= Robinson (novel) =

1958 novel by Muriel Spark

First edition
Cover art by Victor Reinganum

Robinson is the second novel by Muriel Spark, first published by Macmillan in 1958 and in the US by Lippincott, and is unusual within her body of work in being written in the first person. The novel is set in 1954 and begins with 29 people on a plane bound for Azores and then Lisbon that crashes on a remote island in the North Atlantic, killing all the crew and most of the passengers. The narrator, January Marlow, and two other survivors, are nursed by Robinson, a mysterious loner already in residence on the island. As the novel progresses, their physical health returns, but the mental health of the characters is tested by the extreme circumstances. For rescue, they await the coming of the boat that will collect the pomegranate crop, the first contact with civilisation since their disappearance. A young boy called Miguel and a cat called Bluebell flesh out the cast list.

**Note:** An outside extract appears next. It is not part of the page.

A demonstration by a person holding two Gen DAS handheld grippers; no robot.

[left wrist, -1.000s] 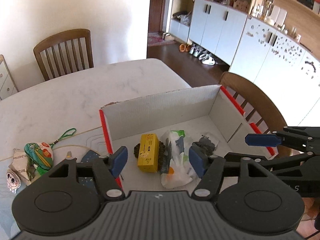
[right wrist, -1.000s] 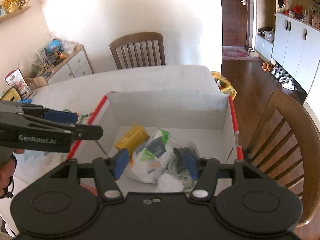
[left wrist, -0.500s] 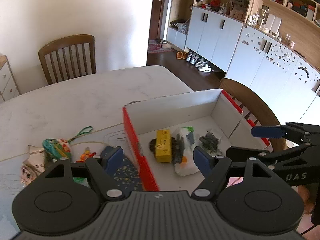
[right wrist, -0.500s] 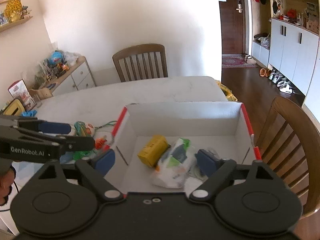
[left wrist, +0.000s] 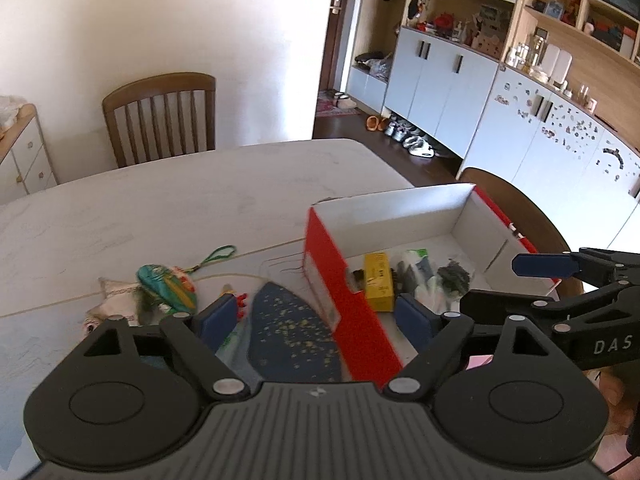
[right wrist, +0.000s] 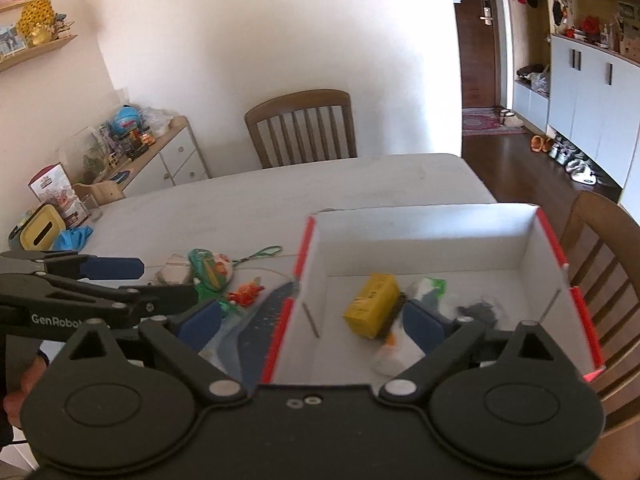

The novel features typical Spark themes, such as Catholicism, dramatic accidents, guns, a small group of individuals united by a common theme, and a budding writer. The book belongs in a long English tradition of desert island stories, and it evokes Shakespeare's The Tempest, as well as novels from Daniel Defoe's own Robinson Crusoe, to Treasure Island and Swiss Family Robinson. It can also be seen in relation to its immediate predecessor, Lord of the Flies (1954), in considering civilisation from the vantage point of a setting where customary rules break down. It has also been suggested that January's surname, Marlow, connects the book to Conrad's Heart of Darkness. Bryan Cheyette has argued that Robinson is a good example of Spark's evocation of a 'distinctly female spirituality', and that the novel is 'closely related to Spark's own experiences in the late 1940s and mid-1950s'. Alan Bold has pointed out in his work on Spark that the novel has caused interpretive conflict, with one English critic terming it 'the most obscure and the least successful of her novels', and another finding it somewhat dismissively a 'witty theological parable'. However, a recent study has argued that Robinson is more of an achievement, and 'artfully reflects the diminishment of postwar Britain's national imperial status'.